Anyway, that’s how it was. How it really happened. Of course, there will always be someone trying to shift the angles, the kind of people I was telling you about earlier over at the good old award-winning Falls Gazette for instance, who are more in the business of writing fiction than fact. In our case, they were short on facts to begin with. They knew nothing about us, nothing of our history, nothing of the events that led up to that morning, so they made up what they didn’t know. I myself, know little to nothing about the writing profession, but it’s not all that difficult to imagine how a beat writer for a small-town paper might take whatever scraps he or she could get and run with it, not knowing when another big story might come along. It makes sense, I guess, even though it still seems pretty shitty to sacrifice the truth because of it. Then again, I suppose there are some subscribers who don’t care much about the truth anyway as long as the reading is good. Some people are desperate for lies.

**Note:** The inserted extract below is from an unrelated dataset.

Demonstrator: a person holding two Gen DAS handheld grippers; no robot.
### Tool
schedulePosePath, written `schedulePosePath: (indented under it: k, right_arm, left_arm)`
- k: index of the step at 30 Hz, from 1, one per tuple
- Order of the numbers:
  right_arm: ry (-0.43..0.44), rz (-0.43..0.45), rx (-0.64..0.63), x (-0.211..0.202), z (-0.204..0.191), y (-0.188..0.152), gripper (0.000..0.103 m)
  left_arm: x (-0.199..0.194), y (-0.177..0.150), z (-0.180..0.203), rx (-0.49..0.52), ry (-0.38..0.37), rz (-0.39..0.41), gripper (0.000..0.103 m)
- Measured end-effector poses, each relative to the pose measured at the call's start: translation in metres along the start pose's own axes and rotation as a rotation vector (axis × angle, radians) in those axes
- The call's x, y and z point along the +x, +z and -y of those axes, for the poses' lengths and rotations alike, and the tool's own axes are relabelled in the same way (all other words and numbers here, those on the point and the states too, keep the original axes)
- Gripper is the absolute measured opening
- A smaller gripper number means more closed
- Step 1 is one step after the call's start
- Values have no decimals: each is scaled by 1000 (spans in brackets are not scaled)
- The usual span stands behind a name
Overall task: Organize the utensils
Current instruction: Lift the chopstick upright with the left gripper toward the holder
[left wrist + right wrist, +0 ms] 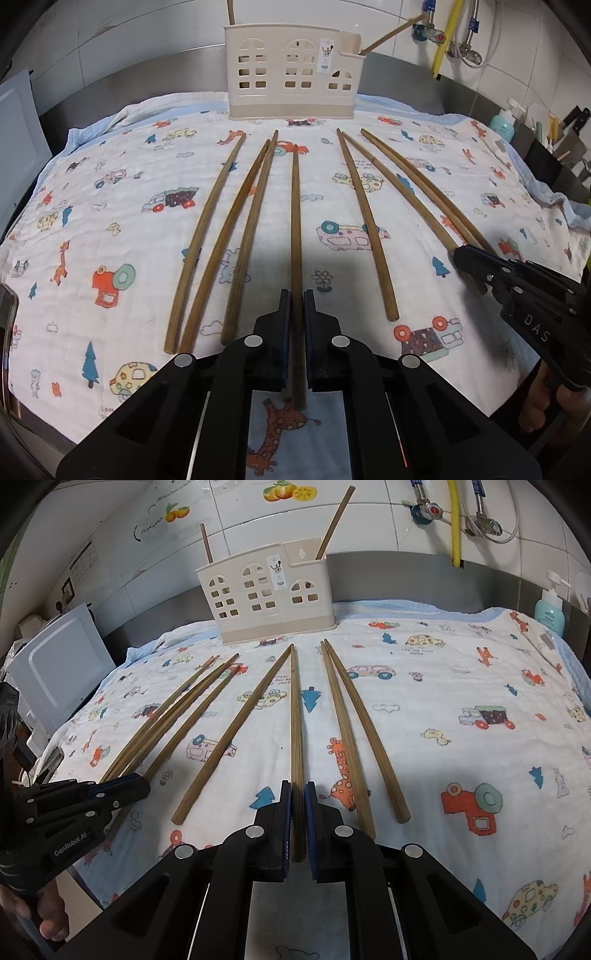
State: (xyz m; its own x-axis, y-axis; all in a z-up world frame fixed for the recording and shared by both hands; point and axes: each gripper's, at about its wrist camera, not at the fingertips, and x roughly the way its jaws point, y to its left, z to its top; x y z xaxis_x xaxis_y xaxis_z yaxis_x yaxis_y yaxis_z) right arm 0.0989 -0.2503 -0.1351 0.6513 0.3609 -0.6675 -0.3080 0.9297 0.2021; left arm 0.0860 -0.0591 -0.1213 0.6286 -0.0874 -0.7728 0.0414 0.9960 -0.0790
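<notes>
Since these chopsticks are long, thin wood, they're going to be light and stiff but a bit rolly, and pinching near one end means the far tip is probably going to swing around. Both grippers are doing exactly that right now. The left gripper (294, 295) is closed on the thick end of the middle stick (295, 221), pads pressing it from both sides. The right gripper (298, 786) is clamped the same way on its own stick (294, 720), near the butt end.

Seven sticks are lying fanned out on the cartoon cloth (110, 206) covering the bench, tips pointing at the beige holder (291, 70) standing at the far edge. Two sticks are already poking out of it, one at each end. The held ones are sitting on the cloth, not lifted yet as far as I can tell.

Stuff to watch: neighbours are lying close, especially the pair (351, 731) just right of the right gripper's stick, and one of those is running under its right finger, so a sloppy lift could be dragging it along. The soap bottle (550, 609) and wall pipes (456, 520) are sitting well off to the right, not really in the way. The holder's slots are looking narrow, so aiming the wobbly tip is going to be the fiddly part.
</notes>
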Motion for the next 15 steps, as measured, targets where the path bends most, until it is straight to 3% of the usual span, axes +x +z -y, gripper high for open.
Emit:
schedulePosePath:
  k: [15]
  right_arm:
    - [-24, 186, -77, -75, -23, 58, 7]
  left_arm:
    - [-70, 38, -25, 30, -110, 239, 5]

Just because I’m alive doesn’t mean I fared well. But if you’ve come this far you already know that by now. Amongst my injuries were two broken ribs, a broken pelvis, broken collar bone, sprained right arm, and severe concussion, not to mention internal bleeding. Need I go on? You get the picture. I was seriously fucked up. I still am and, I probably always be, but I’m still here, for better or worse. There is a reason for that. That much is clear. Now, as the afternoon turns toward evening I expect them to be home any minute, busting through the door with sunburns and stories to tell. I should have gone with them. It wouldn’t have killed me. It’s shutting myself up in here that’s doing that. You’d think knowing that would make it easier to get out of my own way. Strangely, it doesn’t.

Maybe the evening will bring with it a bit of cooler air, a respite from this damned heat. One can only hope. I think I just heard a dry snap from somewhere down the street – the night’s first firecracker? I think maybe so. I might just feel up to taking that walk out to the front porch now. I can just as easily wait for them there, can’t I? Sixty-five steps to the porch swing, give or take a few. I’ve got this. One careful step leads to the next. Easy does it. Getting there slowly is a hell of a lot better than not getting there at all.